Pierce JL(1)(2), Tanner K(3), Merrill RM(4), Shnowske L(2)(5), Roy N(2).
Author information:
(1)Department of Surgery, The University of Utah, Salt Lake City.
(2)Department of Communication Sciences & Disorders, The University of Utah, Salt Lake City.
(3)Department of Communication Disorders, Brigham Young University, Provo, UT.
(4)Department of Public Health, Brigham Young University, Provo, UT.
(5)Department of Communication Sciences and Disorders, University of Kentucky, Lexington.

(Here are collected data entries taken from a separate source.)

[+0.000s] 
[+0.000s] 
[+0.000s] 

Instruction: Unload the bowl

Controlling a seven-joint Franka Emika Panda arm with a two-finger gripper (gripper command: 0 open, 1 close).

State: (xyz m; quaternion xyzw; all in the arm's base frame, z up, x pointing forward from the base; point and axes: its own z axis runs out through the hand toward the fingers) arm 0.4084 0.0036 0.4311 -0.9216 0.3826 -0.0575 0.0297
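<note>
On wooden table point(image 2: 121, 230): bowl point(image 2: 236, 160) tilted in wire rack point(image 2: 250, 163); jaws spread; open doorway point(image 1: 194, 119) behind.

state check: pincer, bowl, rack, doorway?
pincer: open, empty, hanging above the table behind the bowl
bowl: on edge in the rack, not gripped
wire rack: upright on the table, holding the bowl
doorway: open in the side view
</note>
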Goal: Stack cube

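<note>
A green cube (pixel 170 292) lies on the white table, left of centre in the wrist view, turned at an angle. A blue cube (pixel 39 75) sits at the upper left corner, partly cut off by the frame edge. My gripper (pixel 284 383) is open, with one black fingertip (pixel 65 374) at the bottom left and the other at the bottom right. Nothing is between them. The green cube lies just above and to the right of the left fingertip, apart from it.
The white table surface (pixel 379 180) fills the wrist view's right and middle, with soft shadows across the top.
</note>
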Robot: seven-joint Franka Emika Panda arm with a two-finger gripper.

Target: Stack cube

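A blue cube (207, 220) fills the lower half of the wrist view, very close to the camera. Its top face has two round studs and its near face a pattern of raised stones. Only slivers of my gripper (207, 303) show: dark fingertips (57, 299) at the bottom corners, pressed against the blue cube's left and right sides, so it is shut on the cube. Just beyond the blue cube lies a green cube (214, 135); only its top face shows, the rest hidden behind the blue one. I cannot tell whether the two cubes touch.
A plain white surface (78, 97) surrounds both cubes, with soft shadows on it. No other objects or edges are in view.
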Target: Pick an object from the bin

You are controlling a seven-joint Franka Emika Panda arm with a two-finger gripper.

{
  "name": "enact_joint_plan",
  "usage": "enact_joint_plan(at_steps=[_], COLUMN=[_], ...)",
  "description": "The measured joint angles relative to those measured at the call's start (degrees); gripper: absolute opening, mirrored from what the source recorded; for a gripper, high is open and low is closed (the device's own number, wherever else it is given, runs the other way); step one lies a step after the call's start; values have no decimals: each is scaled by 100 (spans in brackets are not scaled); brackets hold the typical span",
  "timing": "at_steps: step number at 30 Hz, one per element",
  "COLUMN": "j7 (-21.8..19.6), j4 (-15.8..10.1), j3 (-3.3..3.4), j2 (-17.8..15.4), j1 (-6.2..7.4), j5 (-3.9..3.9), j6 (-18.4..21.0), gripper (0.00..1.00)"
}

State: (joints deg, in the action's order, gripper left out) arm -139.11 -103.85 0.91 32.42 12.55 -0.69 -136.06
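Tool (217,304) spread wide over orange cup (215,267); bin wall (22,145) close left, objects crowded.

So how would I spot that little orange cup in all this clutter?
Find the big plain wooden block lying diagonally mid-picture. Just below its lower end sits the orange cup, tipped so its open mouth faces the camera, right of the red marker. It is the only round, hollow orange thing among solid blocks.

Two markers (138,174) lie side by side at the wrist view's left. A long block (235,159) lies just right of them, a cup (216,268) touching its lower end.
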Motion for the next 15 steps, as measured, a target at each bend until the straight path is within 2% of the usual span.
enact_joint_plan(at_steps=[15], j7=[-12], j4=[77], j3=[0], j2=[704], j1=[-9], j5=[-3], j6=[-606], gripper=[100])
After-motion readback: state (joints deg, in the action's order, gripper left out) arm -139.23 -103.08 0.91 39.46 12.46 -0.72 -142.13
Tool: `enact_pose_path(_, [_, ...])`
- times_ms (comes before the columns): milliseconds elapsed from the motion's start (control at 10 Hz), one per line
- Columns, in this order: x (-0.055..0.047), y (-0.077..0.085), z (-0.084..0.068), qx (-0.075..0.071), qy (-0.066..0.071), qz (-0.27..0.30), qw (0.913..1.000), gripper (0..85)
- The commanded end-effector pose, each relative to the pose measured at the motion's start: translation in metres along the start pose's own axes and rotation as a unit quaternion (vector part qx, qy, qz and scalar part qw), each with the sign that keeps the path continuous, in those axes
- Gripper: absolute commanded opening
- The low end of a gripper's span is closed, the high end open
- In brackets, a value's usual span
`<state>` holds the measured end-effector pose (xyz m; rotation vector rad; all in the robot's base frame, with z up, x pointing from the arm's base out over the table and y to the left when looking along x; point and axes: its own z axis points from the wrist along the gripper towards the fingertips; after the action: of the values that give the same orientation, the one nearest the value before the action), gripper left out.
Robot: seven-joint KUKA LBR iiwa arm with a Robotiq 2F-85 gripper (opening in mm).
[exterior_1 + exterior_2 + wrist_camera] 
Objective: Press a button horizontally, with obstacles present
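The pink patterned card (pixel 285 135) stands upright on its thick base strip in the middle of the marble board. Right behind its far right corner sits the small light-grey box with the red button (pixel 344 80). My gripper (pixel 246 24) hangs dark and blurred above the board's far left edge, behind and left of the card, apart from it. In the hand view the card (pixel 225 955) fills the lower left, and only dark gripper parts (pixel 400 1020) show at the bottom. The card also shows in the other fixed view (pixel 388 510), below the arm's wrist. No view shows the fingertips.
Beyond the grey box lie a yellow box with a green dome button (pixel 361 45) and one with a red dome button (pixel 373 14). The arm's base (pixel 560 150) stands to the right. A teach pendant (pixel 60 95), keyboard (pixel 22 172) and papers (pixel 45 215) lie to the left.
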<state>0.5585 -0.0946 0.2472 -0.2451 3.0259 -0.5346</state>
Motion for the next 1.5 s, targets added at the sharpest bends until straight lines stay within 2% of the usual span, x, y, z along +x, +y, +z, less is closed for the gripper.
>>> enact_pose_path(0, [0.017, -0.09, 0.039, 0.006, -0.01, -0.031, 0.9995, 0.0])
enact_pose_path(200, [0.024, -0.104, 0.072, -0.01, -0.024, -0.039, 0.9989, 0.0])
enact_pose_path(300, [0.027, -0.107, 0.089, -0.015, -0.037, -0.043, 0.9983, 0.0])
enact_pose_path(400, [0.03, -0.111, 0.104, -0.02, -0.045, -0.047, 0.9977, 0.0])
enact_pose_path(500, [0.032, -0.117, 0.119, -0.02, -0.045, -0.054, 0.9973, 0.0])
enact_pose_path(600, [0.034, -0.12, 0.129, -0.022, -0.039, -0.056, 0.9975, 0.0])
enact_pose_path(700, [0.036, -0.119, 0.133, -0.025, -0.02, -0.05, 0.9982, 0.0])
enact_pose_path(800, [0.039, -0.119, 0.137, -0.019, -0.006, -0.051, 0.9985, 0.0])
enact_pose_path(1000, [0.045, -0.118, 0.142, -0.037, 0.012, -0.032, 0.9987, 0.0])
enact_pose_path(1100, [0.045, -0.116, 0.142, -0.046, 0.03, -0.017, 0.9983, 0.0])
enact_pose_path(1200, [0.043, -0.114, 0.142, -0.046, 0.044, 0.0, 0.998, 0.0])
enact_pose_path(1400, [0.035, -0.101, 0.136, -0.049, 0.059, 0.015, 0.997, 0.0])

Purpose The primary aim of this study was to obtain high-quality acoustic normative data in natural field environments for female voices. A secondary aim was to examine acoustic measurement variability in field environments. Method This study employed a within-subject repeated-measures experimental design that included 45 young female adults with normal voices. Participants were stratified by age (18-23, 24-29, and 30-35 years). After initial evaluation and instruction, participants completed voice recordings during seven consecutive days using a standard protocol, including both connected speech and sustained vowels. Thirty-two cepstral-, spectral-, and time-based acoustic measures were acquired using Praat and the Analysis of Dysphonia in Speech and Voice. Results Among the 958 total recordings, greater than 90% satisfied inclusion criteria based on protocol compliance, peak clipping, and signal-to-noise ratio. Significant differences were observed for age (p < .05). For 19 acoustic measures, values improved significantly as signal-to-noise ratio increased. Cepstral- and spectral-based measures demonstrated less measurement variability as compared with time-based measures. Conclusions With adequate training, field audio recordings represent a viable option for clinical voice management. The significant age effects observed in this study support the need for more specific criteria when collecting and applying normative data. Cepstral- and spectral-based measures demonstrated the least measurement variability. This study provides additional evidence for multiparameter acoustic voice measurement, specifically toward ecologically valid sampling in natural environments. Future studies should expand on these findings in other populations with normal and disordered voices.